Connections with curriculum

Questions I answer:
  • What connections do I see between my work at the internship and the material I learned in the core course or the electives for the Digital Humanities minor?
  • How do research and theories match with practice?
  • What theories can be derived from practice?

I am finally working on an actual product! It is a brand new one that I came up with. I saw the company heading towards the music space and thought about a product that would be an innovative addition to this area and be based on emerging technologies. I decided to focus on developing a social AI-generated music app. After a lot of research, I managed to find and understand some open-source AI models that have been specifically trained to produce music based on certain inputs. My idea is to build on top of these models and allow the user to input even more settings (such as genre, tempo, pitch, etc.). The AI in the app will take these settings (and even other music that the user has uploaded) and create a new piece of unique music.
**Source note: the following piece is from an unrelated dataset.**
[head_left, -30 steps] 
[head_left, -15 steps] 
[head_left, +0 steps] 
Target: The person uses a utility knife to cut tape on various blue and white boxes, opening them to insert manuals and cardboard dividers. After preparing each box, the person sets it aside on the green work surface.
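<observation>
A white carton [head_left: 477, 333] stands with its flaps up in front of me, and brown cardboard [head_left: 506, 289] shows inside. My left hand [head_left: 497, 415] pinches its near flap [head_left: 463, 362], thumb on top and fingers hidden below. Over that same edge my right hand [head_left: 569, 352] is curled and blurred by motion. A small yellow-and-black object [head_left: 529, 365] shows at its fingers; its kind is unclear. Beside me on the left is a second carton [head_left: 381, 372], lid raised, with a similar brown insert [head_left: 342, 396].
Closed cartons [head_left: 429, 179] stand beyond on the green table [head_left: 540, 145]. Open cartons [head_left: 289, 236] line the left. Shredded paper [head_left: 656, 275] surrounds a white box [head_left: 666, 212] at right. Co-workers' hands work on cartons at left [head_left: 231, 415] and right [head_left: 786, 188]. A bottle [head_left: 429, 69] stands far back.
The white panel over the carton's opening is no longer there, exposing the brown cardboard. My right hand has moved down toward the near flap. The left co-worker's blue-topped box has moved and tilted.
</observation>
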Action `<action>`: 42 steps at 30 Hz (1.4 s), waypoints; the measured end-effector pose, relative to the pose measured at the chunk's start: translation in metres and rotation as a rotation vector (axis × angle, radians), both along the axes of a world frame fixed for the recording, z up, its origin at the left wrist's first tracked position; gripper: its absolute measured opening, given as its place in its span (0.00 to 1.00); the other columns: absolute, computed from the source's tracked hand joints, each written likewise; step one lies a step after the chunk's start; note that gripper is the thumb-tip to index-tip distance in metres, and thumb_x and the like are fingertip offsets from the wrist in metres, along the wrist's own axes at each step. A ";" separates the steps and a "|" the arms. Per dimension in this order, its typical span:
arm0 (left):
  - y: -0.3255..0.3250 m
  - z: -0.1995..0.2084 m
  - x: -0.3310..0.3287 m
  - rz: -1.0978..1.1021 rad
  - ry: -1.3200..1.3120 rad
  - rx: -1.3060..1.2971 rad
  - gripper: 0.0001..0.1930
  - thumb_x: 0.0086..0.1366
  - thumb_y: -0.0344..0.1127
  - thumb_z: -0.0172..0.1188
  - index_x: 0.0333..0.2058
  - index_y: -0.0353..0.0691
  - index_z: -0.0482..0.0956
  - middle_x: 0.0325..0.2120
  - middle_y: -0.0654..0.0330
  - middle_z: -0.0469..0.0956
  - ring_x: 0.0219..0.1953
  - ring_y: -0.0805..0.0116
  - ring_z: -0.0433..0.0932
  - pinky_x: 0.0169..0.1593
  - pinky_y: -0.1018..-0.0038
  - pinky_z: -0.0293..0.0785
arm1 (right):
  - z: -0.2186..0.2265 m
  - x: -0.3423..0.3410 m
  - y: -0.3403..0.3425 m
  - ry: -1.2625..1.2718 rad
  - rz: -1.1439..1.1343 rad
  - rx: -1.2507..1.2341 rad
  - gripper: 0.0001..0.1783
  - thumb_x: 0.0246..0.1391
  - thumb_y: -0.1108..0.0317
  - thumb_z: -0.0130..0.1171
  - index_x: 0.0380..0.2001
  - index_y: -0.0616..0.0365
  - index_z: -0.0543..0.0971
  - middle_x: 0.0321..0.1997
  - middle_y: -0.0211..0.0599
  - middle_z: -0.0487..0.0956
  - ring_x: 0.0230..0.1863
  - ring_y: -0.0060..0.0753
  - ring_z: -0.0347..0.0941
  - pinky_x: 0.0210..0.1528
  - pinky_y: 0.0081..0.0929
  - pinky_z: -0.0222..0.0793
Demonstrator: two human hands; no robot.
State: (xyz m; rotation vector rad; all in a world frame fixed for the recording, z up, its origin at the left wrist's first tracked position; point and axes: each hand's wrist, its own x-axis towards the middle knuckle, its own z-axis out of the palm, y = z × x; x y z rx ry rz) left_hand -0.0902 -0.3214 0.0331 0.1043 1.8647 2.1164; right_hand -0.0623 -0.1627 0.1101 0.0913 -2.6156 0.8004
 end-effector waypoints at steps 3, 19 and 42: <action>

As of now, this is just an initial idea and I have already started conducting user research and user interviews with people from various backgrounds. I interviewed people in the music space (some artists and producers) along with people with no musical background, just to have a diverse data set. I will have to do a lot more research and ideation in order to understand whether this a product that consumers will even want. I plan to conduct more marketing research and further analyse current technological trends in the music industry. This whole process and the work I am currently doing is very similar to what I have done in other Digital Humanities courses (specifically 101 and 199). There is a lot of research, data analysis, specification write-ups and product development done in my role, which is very similar to the group project I did in DH 101 (which emphasized teamwork and cross-functional collaboration).

I am using tools that we used in DH 101 like Tableau and Voyant Tools to analyse text and data. In fact, I have started creating Tableau visualizations based on the user surveys I have already sent out, just to make it easy for the team and I to see how users are thinking about my potential app and what other problems or pain points they currently have with other social and music apps, and in the music industry in general. I am obtaining a lot of actionable insights from this data analysis and visualization that will help me set KPIs and OKRs for this product, further building on a new data-driven product strategy. Moreover, I will have to create wireframes and later on prototypes for this product, which I also had experience with during DH 101. I definitely learnt a lot of practical skills in my Digital Humanities coursework that I am applying now in my internship!

Furthermore, I learnt about different types of machine learning algorithms during DH 199 as well as employing R and Python for data analysis. I am definitely grateful for that because I am able to apply that knowledge in industry. Understanding the AI music models and researching ways to improve them has definitely been challenging, since the idea that I am proposing requires a lot of work and innovation. Research and theories that I have done and proposed have definitely not yet matched with practice. From the little work I have done in trying to train my own music model in Python using various machine learning algorithms, this is definitely a very difficult problem to deal with. Musical data is much different to text or numbers, and requires so much more processing, even to just input it into the model without any modifications. From my experimentation so far, I have developed a few initial theories regarding how to do this, but I need to do a lot more research and reading, so that I can fully understand the nature of musical data and AI music models.